DIRECTIONS FOR THIS TASK:
In the listing, find every line that has the string "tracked" and copy it.

SUPPLIED INFORMATION:
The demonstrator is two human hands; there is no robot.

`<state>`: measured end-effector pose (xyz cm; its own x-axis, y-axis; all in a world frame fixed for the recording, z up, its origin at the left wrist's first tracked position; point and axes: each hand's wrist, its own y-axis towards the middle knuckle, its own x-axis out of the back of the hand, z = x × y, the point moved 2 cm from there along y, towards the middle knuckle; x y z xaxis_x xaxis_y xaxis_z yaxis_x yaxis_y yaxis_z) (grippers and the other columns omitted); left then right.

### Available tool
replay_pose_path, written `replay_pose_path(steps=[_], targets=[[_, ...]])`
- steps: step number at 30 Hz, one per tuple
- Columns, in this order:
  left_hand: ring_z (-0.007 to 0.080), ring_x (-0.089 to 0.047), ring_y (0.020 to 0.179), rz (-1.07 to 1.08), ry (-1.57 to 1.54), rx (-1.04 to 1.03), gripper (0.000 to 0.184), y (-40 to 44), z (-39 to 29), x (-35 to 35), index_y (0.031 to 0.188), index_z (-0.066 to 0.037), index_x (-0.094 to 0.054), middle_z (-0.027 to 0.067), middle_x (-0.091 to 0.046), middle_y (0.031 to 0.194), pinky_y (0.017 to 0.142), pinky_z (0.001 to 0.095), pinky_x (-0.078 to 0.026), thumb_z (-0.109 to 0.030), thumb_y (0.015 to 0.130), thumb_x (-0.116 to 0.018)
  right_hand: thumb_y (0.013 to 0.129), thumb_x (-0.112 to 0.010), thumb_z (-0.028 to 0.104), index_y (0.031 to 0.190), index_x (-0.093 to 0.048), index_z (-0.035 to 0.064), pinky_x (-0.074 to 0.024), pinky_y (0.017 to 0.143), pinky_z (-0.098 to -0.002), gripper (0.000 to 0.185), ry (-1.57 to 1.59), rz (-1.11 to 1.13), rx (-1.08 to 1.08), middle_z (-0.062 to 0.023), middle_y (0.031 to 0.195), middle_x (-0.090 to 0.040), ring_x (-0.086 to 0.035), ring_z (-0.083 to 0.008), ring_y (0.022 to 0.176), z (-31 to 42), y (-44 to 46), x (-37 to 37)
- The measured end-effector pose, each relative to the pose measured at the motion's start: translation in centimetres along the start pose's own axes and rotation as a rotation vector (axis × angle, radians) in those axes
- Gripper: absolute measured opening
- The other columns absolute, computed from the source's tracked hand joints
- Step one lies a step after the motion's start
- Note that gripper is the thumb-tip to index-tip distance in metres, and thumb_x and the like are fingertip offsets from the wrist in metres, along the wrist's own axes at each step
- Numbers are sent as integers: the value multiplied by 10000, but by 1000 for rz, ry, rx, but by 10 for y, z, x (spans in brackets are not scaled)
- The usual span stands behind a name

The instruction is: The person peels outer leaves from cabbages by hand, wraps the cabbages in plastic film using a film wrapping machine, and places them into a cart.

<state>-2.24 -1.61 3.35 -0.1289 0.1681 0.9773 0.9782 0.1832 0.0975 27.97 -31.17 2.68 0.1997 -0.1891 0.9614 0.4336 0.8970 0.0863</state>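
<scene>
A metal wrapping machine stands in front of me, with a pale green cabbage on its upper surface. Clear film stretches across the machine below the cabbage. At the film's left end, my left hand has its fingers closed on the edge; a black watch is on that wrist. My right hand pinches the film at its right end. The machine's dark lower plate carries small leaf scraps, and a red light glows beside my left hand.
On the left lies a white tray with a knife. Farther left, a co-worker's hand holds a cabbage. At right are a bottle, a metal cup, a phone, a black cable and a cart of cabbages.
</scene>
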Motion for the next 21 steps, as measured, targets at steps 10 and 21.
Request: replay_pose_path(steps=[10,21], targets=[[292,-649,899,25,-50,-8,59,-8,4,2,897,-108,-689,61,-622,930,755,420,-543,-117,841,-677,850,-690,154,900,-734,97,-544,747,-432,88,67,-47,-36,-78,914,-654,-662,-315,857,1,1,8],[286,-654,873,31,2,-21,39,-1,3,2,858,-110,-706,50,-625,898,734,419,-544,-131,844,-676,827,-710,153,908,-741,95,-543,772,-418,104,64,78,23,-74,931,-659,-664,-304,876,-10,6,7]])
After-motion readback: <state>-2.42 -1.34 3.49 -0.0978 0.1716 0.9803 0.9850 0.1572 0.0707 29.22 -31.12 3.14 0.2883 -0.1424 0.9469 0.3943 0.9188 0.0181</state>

REPLY:
`<state>`: measured end-effector pose (xyz cm; its own x-axis, y-axis; all in a world frame fixed for the recording, z up, its origin at the left wrist's first tracked position; point and axes: each hand's wrist, its own y-axis towards the middle knuckle, its own x-axis out of the back of the hand, z = x × y, the point moved 2 cm from there along y, towards the middle knuckle; x y z xaxis_x xaxis_y xaxis_z yaxis_x yaxis_y yaxis_z) (grippers and the other columns omitted); left then right.
- The other columns absolute, computed from the source's tracked hand joints

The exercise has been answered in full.